Wherever "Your" turns up in the entries, copy out the line that holds it.
━━━
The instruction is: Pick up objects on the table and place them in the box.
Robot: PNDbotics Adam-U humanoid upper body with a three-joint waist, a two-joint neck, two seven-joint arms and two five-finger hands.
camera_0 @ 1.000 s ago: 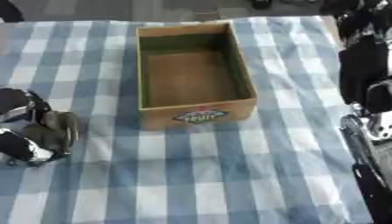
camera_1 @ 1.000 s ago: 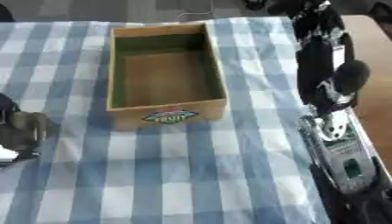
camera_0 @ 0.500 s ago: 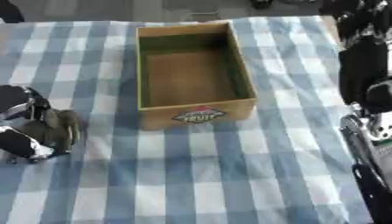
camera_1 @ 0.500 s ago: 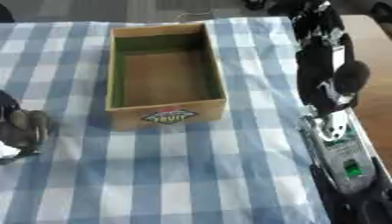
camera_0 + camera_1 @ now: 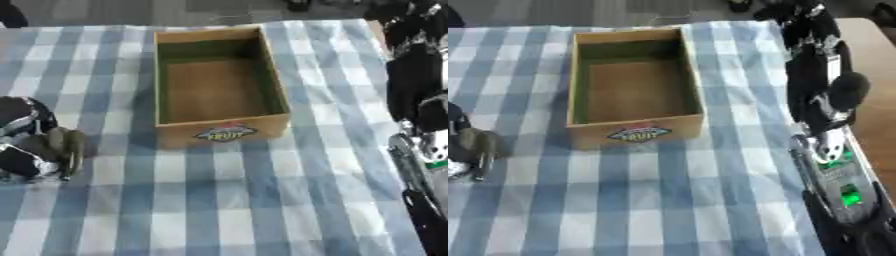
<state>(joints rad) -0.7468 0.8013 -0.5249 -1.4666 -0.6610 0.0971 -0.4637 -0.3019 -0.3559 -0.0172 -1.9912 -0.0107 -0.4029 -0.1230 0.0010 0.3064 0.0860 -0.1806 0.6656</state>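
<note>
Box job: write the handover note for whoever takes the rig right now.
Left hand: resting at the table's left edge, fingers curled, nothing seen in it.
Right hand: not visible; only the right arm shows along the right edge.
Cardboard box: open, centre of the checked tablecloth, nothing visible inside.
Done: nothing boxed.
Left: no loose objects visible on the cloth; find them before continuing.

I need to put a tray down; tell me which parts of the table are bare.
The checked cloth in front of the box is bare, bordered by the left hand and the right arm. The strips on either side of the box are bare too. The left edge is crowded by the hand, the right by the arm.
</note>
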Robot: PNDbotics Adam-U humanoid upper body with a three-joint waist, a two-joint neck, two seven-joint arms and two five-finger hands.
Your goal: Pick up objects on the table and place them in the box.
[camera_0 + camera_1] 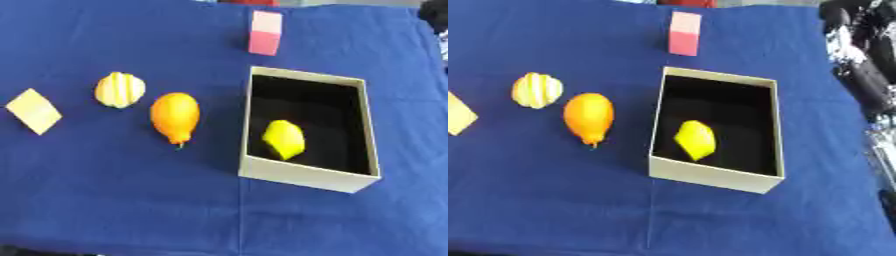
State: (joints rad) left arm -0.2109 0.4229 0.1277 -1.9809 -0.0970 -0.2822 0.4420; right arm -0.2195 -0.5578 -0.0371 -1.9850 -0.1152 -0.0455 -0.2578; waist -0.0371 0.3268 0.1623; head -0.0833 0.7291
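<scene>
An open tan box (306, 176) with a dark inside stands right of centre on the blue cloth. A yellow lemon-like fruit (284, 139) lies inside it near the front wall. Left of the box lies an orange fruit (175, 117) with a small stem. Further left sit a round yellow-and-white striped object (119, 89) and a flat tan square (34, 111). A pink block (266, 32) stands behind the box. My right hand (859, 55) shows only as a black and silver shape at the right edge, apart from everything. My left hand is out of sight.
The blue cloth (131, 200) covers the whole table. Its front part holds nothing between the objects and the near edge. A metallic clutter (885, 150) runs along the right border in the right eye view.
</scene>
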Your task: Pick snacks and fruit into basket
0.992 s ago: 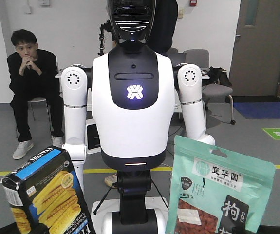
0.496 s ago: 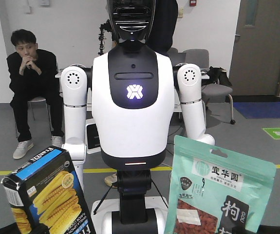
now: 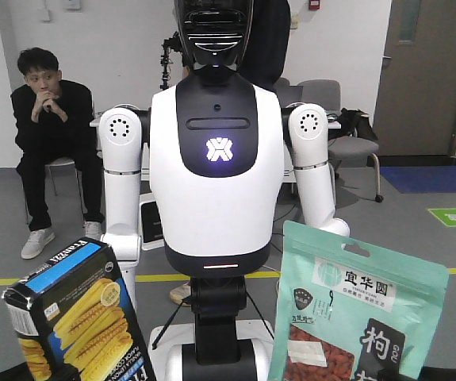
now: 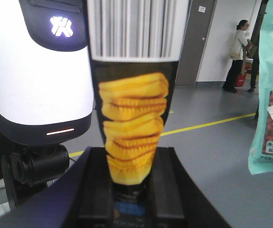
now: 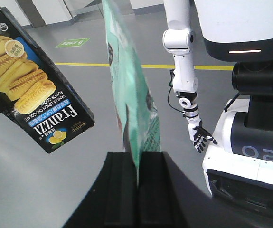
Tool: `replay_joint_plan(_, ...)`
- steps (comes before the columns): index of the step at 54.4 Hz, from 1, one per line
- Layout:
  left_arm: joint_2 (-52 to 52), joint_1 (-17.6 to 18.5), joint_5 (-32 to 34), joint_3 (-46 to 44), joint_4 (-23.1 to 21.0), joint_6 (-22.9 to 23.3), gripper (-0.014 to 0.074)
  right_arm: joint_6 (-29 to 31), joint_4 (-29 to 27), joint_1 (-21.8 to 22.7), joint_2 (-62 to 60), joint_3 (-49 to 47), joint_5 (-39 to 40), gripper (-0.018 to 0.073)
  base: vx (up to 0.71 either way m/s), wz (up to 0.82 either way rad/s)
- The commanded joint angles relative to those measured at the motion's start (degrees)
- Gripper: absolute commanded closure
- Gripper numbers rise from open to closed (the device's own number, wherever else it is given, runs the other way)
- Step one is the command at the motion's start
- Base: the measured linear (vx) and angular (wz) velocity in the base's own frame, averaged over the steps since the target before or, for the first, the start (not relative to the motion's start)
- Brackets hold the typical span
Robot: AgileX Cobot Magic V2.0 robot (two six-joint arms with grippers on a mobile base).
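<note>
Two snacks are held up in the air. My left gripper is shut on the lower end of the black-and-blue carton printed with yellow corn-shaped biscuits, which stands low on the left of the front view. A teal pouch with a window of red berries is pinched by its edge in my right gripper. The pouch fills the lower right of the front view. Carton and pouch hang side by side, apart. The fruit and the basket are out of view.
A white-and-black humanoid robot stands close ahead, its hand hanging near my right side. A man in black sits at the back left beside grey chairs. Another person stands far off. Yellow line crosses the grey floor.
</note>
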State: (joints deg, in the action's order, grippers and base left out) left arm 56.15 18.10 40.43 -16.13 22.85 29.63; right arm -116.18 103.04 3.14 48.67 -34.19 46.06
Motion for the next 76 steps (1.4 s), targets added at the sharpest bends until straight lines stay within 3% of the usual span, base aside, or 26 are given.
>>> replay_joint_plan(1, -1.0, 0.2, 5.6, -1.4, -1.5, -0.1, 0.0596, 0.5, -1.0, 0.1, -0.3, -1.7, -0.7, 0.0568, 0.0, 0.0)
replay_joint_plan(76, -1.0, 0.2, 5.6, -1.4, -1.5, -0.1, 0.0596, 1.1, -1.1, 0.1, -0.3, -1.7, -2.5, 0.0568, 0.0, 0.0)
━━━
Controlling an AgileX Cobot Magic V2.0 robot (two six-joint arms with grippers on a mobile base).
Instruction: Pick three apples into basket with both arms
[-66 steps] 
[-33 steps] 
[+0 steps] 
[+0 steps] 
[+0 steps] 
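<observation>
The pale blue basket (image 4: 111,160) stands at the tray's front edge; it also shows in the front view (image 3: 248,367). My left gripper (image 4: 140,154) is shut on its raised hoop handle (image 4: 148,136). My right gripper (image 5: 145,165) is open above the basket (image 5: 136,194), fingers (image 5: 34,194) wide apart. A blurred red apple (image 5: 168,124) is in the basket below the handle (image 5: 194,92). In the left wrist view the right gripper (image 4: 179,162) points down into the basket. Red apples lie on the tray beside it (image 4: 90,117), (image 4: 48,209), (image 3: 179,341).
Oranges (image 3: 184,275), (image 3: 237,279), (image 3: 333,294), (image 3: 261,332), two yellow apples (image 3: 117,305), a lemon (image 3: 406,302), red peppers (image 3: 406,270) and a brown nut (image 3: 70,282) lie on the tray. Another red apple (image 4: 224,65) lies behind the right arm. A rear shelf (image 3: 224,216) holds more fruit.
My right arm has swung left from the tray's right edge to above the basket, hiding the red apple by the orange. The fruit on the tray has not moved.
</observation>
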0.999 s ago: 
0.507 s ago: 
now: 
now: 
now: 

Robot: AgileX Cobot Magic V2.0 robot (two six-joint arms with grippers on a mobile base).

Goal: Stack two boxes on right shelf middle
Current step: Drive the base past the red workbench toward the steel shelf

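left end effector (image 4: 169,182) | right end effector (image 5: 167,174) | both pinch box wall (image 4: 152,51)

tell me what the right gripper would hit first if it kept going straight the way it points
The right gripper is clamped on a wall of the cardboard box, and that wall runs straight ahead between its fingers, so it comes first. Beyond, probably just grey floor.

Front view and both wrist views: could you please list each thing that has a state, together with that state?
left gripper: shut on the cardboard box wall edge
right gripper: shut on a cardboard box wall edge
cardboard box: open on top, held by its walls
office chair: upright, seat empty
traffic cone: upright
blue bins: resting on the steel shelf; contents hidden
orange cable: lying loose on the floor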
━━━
* [Task response]:
Your goal: Pick up objects on the table and place them in the box.
Your task: Pick snacks and fruit into basket

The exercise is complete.